**Problem:**
Please tally the lines in the records that include the word "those" and answer with the bare number.

**Information given:**

■ ■ ■

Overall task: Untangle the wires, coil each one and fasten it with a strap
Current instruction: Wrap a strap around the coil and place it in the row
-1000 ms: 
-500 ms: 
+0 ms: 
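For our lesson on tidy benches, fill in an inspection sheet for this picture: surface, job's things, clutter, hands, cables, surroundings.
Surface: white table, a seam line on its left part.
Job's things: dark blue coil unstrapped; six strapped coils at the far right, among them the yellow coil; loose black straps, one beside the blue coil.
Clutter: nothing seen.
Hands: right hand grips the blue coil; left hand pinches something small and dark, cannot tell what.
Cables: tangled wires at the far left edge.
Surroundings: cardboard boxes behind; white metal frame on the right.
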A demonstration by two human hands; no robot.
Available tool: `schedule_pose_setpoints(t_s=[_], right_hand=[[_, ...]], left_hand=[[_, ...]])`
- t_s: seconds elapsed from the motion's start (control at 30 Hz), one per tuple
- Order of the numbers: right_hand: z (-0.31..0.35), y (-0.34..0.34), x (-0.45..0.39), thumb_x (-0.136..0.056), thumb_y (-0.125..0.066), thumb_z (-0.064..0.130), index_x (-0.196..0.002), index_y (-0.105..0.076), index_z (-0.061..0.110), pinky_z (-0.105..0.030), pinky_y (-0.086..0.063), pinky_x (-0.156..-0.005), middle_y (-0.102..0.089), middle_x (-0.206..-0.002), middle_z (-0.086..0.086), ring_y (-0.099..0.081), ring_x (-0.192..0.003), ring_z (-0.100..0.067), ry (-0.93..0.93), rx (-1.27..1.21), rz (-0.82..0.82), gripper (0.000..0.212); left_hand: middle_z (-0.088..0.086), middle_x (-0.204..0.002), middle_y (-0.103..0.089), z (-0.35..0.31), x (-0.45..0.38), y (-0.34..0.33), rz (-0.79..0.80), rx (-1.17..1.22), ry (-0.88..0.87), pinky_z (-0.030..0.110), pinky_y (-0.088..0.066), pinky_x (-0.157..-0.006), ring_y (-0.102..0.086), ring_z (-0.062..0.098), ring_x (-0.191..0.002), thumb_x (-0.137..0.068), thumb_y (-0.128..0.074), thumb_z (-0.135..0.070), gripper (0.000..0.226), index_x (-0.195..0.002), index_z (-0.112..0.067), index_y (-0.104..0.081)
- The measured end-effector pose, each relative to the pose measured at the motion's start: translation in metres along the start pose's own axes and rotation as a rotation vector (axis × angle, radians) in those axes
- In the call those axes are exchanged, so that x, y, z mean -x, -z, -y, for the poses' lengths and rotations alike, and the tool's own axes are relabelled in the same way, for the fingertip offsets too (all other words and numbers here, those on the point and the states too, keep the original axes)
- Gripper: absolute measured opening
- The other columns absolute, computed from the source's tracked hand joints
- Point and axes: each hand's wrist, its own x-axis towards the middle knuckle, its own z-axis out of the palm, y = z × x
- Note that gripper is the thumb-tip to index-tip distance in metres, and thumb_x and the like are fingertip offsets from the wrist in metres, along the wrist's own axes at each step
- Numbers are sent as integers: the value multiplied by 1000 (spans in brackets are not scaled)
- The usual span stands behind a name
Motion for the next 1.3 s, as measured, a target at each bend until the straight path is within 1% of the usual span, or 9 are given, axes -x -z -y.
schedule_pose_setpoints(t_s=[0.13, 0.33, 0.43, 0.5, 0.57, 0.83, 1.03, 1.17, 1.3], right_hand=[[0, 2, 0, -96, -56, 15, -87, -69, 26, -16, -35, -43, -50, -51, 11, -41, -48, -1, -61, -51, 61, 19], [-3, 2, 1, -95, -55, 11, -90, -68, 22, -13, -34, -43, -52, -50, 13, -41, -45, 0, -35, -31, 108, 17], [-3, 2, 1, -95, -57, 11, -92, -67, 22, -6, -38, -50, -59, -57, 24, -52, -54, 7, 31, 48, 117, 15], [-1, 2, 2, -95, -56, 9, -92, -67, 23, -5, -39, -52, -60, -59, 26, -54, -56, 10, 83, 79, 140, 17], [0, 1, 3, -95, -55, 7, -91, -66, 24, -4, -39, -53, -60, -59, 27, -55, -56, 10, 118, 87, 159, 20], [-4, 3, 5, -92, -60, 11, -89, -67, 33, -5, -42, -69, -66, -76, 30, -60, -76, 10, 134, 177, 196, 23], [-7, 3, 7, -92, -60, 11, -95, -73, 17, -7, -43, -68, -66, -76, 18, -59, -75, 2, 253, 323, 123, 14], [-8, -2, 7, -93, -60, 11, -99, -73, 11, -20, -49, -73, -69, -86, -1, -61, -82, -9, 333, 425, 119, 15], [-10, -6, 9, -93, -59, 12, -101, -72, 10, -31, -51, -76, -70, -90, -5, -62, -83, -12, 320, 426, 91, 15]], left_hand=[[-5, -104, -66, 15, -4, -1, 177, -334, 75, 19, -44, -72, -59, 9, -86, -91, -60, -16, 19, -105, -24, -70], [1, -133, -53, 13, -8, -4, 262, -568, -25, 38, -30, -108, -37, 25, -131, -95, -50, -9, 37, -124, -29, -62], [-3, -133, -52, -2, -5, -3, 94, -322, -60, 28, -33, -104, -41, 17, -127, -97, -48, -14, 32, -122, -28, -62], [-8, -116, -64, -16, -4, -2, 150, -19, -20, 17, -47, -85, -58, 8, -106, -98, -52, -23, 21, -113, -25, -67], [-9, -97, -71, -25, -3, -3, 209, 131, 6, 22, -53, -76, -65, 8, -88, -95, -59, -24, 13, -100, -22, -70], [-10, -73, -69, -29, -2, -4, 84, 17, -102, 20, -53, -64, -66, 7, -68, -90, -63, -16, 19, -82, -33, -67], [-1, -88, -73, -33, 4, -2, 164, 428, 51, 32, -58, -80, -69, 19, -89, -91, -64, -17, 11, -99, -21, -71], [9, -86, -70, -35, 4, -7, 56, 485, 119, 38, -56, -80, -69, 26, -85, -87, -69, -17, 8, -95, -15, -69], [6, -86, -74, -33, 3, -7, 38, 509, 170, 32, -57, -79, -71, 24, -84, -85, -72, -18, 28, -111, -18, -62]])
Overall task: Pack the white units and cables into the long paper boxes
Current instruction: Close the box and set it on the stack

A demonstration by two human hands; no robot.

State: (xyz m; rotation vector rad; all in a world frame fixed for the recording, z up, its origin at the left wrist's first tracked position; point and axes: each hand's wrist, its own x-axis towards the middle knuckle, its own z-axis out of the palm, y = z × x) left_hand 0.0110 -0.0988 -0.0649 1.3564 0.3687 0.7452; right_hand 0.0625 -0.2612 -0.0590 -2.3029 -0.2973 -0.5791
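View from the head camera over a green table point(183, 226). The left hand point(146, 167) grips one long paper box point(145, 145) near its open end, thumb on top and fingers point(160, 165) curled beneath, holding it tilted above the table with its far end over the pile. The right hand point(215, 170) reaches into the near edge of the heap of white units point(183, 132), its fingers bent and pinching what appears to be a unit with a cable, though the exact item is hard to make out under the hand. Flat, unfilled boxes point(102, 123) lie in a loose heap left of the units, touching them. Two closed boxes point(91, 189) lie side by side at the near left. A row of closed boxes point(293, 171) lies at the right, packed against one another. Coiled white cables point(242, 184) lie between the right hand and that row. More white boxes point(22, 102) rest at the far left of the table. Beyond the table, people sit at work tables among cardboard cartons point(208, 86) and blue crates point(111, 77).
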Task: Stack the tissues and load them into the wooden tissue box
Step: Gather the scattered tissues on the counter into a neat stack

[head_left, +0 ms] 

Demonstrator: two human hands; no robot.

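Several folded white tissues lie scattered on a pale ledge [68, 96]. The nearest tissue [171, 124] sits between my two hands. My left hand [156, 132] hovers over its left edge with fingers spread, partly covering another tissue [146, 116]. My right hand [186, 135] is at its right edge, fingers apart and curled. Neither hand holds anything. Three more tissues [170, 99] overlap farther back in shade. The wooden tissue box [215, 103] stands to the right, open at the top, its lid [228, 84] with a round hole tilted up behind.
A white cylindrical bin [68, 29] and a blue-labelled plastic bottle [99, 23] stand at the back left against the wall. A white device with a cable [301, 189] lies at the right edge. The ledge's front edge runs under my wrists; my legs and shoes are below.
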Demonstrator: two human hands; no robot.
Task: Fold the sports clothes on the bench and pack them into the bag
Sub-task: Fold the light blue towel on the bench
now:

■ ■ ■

**Answer below:**
2